Notable: Despite its operating loss, even on a cash basis, Temple financial reserves increased to more than $1 billion as of Dec. 31. Most of the gain came from investments. The reserves equal the amount of money needed to keep the health system operating for 119 days if no more revenue came in. At the end of 2024, that figure was 113 days.
The University of Pennsylvania Health System had an operating profit of $189 million in the first six months of fiscal 2026, up from $117 million in the same period a year ago, the nonprofit reported to bond investors Friday.
Operating income increased, even after Penn put $43 million put into reserves for medical malpractice claims. Two years ago, Penn had recorded charges totaling $90 million for the same purpose.
Here are more details on Penn’s results:
Revenue: Penn had $6.76 billion in total revenue, up nearly 12% even adjusting for the inclusion of Doylestown Health in fiscal 2026. Penn acquired Doylestown last April.
“We’ve had good volume growth over the prior year, particularly in our outpatient activity,” the health system’s chief financial officer, Julia Puchtler, said in an interview.
The system has also had an increase in the acuity level on the inpatient side, she said.

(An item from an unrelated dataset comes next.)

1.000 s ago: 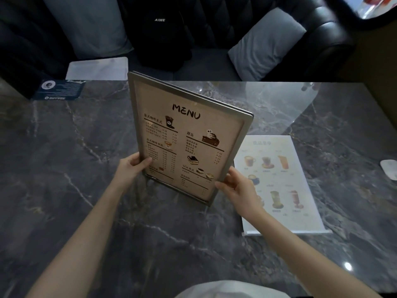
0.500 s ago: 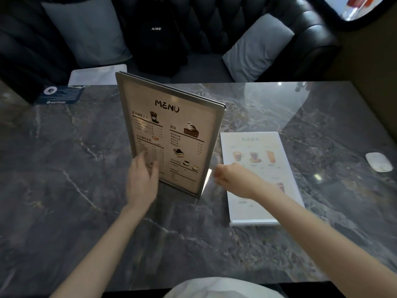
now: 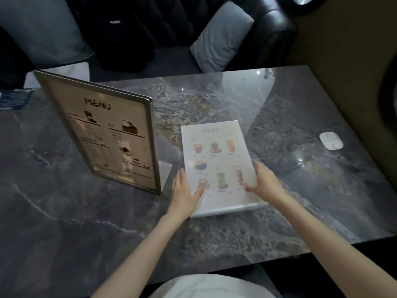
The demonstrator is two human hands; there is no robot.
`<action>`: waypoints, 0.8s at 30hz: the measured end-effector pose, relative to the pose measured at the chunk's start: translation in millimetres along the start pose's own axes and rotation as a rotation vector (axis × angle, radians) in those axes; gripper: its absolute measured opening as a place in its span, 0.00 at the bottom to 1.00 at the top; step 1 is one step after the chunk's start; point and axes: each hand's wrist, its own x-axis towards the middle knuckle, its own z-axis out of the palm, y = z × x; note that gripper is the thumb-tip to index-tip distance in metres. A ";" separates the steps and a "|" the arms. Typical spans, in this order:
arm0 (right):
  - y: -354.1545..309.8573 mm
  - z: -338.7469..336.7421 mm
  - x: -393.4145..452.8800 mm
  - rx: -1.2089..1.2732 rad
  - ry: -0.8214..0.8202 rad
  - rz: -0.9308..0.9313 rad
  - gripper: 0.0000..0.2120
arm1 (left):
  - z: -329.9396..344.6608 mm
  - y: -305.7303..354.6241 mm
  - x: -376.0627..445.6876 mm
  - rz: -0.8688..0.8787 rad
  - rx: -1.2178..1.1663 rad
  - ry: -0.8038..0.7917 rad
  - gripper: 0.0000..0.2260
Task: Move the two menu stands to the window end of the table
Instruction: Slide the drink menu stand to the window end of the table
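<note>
A metal-framed menu stand (image 3: 111, 134) headed "MENU" stands upright on the dark marble table (image 3: 290, 190), left of centre, with no hand on it. To its right a white drinks menu stand (image 3: 217, 151) with pictures of cups lies flat on the table. My left hand (image 3: 184, 191) holds its left edge near the bottom, thumb on the printed face. My right hand (image 3: 265, 181) grips its right edge, fingers curled over the sheet. The clear foot of this stand points toward me.
A small white device (image 3: 330, 140) lies near the table's right edge, beside a wall. A blue card (image 3: 12, 98) and a white sheet (image 3: 60, 70) lie at the far left. Behind the table is a black sofa with a grey cushion (image 3: 221, 37) and a black bag (image 3: 116, 29).
Both hands let go of the upright "MENU" stand, which now stands alone, and moved right onto the flat drinks menu stand. My view turned right.
</note>
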 end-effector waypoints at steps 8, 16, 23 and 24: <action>17.0 8.4 15.4 0.307 -0.117 0.186 0.29 | 12.6 2.5 15.1 -0.248 -0.201 0.097 0.27; 15.2 -4.2 20.4 0.297 -0.138 0.147 0.22 | 0.7 4.6 19.1 -0.233 -0.211 0.047 0.19; 27.0 -19.3 21.5 0.434 -0.054 0.153 0.20 | -3.3 23.2 24.5 -0.185 -0.183 0.068 0.16; 28.4 -25.6 21.3 0.447 -0.037 0.139 0.20 | -3.6 29.9 26.6 -0.167 -0.204 0.092 0.14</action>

That translated into more revenue.
Expenses: The $43 million malpractice charge boosted overall malpractice expenses through December to $125 million, from $69 million in the same period a year ago.
It’s not that Penn is seeing more claims, Puchtler said. “It’s really the average reserve per claim that we’re seeing accelerate,” she said.
Notable: Excluding Doylestown, Penn saw a 5.9% increase in patient volumes, Puchtler said. “That’s mostly outpatient,” she said. “Outpatient surgery, endoscopy, and some of our other infusion therapy are all increased over the prior year.”
Editor’s note: This article has been updated to reflect an additional medical malpractice charge in 2024, bring the total to $90 million.